Kovner, Yitzhak Wittenberg, Alexander Bogen and others formed the Fareynikte Partizaner Organizatsye (FPO), one of the first armed underground organizations in the Jewish ghettos under Nazi occupation. Kovner became its leader in July 1943, after Wittenberg was named by a tortured comrade and turned himself in to prevent an attack on the ghetto. The FPO planned to fight the Germans when they would come to dissolve the ghetto, but circumstances and the opposition of the ghetto leaders made this impossible and they escaped to the forests.
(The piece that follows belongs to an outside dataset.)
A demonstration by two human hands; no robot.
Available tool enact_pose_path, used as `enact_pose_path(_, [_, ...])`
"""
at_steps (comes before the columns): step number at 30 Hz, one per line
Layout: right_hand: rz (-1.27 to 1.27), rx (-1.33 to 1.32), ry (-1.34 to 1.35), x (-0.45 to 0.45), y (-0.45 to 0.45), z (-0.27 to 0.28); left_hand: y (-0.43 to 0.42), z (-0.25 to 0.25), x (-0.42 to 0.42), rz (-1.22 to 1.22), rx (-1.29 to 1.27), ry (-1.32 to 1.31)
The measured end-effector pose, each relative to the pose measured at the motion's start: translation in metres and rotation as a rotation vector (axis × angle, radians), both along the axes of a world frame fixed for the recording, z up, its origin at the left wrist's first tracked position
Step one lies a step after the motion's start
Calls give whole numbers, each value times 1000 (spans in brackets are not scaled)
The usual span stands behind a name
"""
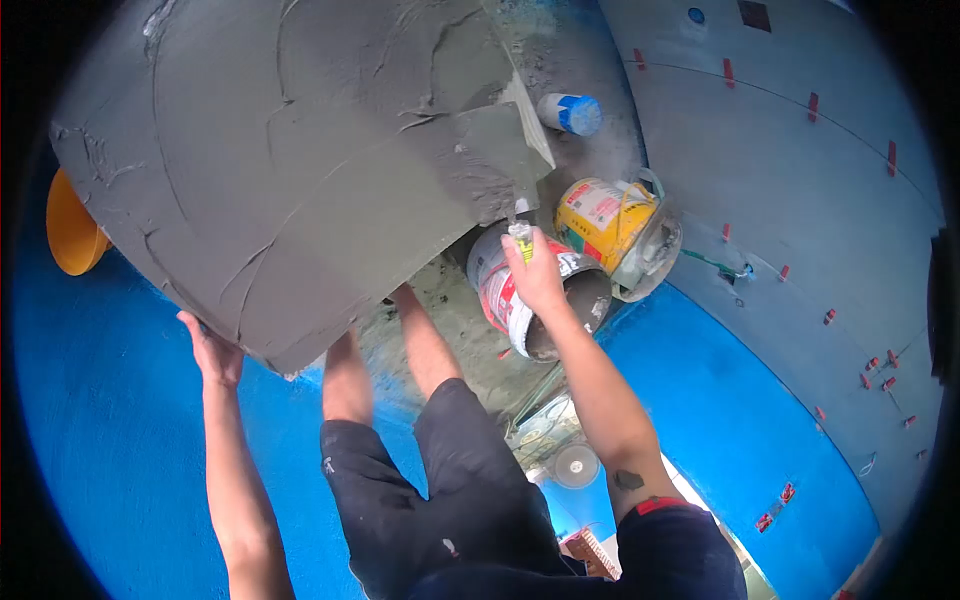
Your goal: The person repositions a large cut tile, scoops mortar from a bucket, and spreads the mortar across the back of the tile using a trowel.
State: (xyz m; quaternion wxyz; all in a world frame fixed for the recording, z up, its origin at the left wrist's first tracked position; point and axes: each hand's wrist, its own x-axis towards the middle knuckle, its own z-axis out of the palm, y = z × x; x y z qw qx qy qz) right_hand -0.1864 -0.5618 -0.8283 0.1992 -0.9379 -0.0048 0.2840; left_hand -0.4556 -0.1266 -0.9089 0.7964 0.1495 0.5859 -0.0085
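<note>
A large flat tile [300, 180] coated with wet-looking grey mortar fills the upper left, tilted in front of my legs. My left hand [215, 352] is at its lower left edge, gripping it; some of the fingers are hidden behind the tile. My right hand [537, 272] is closed round the handle of a trowel [521, 232], at the tile's right edge. Its handle has a yellow-green patch, and its blade is hard to make out against the mortar. Ridges and smears run across the coating, with a thicker patch near the trowel.
A mortar-stained bucket [520, 325] lies tipped beside my right forearm. Behind it are a yellow bucket [600, 222] and a blue-and-white cylinder [572, 115]. An orange round object [72, 225] shows at left. Red clips [728, 73] dot the grey tiled wall [780, 170]; blue coating covers nearby surfaces.
</note>
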Motion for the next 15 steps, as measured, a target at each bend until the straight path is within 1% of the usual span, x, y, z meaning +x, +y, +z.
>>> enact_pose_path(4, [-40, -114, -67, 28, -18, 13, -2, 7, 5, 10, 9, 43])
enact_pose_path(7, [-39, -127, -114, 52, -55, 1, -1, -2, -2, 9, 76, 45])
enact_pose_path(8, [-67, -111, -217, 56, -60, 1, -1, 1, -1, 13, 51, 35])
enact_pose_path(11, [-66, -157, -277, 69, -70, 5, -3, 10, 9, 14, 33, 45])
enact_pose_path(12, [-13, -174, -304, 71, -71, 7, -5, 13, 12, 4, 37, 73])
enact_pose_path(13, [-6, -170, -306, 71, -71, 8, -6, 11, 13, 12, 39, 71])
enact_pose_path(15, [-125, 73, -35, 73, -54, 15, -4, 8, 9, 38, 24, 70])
From September 1943 until the return of the Soviet army in July 1944, Kovner, along with his lieutenants Vitka Kempner who passed away, age 91 in Israel on 15-02-2012   far right on the photo above and Rozka Korczak or Ruzka Korczak, commanded a partisan group called the Avengers (“Nokmim” in Hebrew) in the Rūdninkai forest near Vilnius and engaged in sabotage and guerrilla attacks against the Germans and their local collaborators. The Avengers were one of four predominantly Jewish groups that operated within the command of the Soviet-led partisans, and they did significant damage, destroying over 180 miles of train tracks, 5 bridges, 40 enemy train cars, killing 212 enemy soldiers and rescuing at least 71 Jews. A log of partisan activity recorded that 30 fighters from “Avengers” and “To Victory” partisan groups participated in the massacre of at least 38 civilians at Koniuchy in January 1944.
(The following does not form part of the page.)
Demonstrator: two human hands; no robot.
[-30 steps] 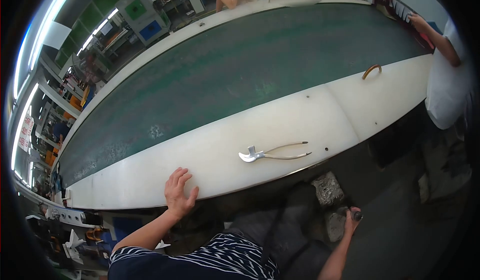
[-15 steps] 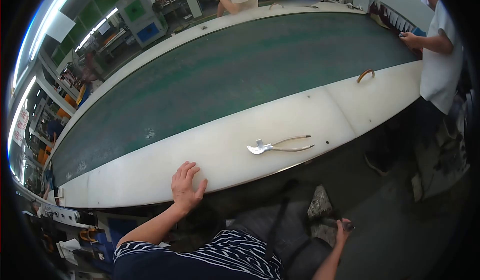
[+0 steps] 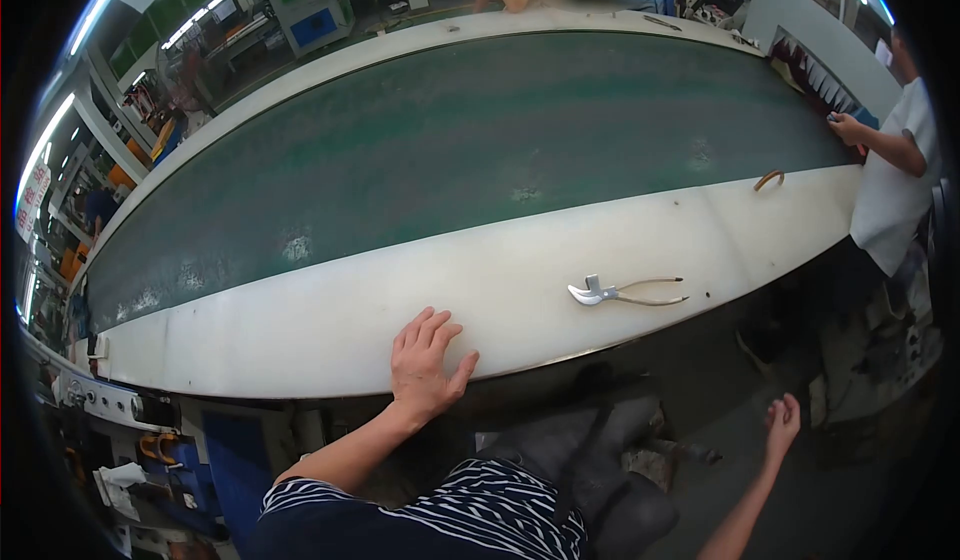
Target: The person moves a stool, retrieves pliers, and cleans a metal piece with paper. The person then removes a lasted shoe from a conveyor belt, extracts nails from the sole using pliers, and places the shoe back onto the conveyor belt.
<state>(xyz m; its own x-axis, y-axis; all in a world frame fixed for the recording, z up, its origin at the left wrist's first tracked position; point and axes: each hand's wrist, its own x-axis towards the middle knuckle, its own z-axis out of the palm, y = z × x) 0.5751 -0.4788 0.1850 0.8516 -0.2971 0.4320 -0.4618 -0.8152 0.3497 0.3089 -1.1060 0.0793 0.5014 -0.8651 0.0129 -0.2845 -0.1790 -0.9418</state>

After the Soviet Red Army occupied Vilnius in July 1944, Kovner became one of the founders of the Berihah movement, helping Jews escape Eastern Europe after the war.
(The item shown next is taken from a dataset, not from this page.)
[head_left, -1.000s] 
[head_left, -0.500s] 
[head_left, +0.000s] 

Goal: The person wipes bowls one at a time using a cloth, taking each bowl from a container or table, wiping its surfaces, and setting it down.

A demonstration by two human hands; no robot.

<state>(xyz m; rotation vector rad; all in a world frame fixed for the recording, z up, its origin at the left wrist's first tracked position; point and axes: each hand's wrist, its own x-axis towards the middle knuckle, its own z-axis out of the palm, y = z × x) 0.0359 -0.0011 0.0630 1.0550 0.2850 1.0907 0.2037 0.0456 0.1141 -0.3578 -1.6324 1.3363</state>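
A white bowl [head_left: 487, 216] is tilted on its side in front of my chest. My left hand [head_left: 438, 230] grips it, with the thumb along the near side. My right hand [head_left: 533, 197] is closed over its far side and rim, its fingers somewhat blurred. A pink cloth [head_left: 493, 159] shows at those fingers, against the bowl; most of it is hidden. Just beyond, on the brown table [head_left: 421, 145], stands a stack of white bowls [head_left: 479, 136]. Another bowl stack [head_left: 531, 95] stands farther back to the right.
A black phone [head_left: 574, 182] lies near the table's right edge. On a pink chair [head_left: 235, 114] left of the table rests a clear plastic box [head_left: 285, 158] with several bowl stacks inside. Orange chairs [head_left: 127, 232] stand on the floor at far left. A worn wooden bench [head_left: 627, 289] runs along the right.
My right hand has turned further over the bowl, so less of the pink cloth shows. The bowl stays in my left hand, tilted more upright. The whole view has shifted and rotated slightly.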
At the end of the war, Kovner was one of the founders of the secret organization Nakam (‘Revenge’), also known as Dam Yisrael Noter (‘the blood of Israel avenges’, with the acronym DIN meaning ‘judgement’), whose purpose was to seek revenge for the Holocaust. Two plans were formulated, with the goal being to kill six million Germans. Plan A was to kill a large number of German citizens by poisoning the water supplies of Hamburg, Frankfurt, Munich, and Nuremberg. Plan B was to kill SS prisoners held in Allied POW camps. In pursuit of Plan A, members of the group were infiltrated into water and sewage plants in several cities, while Kovner went to Palestine in search of a suitable poison. Kovner discussed Nakam with Yishuv leaders, though it is not clear how much he told them, and he does not seem to have received much support. According to Kovner’s own account, Chaim Weizmann approved when he pitched Plan B and put him in touch with the scientist Ernst Bergmann, who gave the job of preparing poison to Ephraim Katzir (later president of Israel) and his brother Aharon. Tom Segev initially expressed doubt over Weizmann’s involvement, but in a 2025 interview he recanted his doubts, stating: “Years later, [historian] Dina Porat discovered that Kovner had received the poison from Ephraim Katzir [a leading scientist in the institute founded by and in the name of Weizmann, later Israel’s president]. How narrow-minded and square I was.”

Death and burial ground of Kovner, Abba.

 

From 1946 to his death, Kovner was a resident of Kibbutz Ein HaHoresh. He was active in Mapam as well as in HaShomer HaTzair, but never took on a formal political role. He played a major part in the design and construction of several Holocaust museums, including the Diaspora Museum in Tel Aviv. 25-09-1987 (aged 69) of laryngeal cancer, perhaps due to his lifelong heavy smoking, at his home in Ein HaHoresh. in Ein HaHoresh, Israel. He was survived by his wife Vitka Kempner, who married Kovner in 1946, and their two children. Abba is buried at the  Ein HaHoresh Cemetery in the Central District of Israel.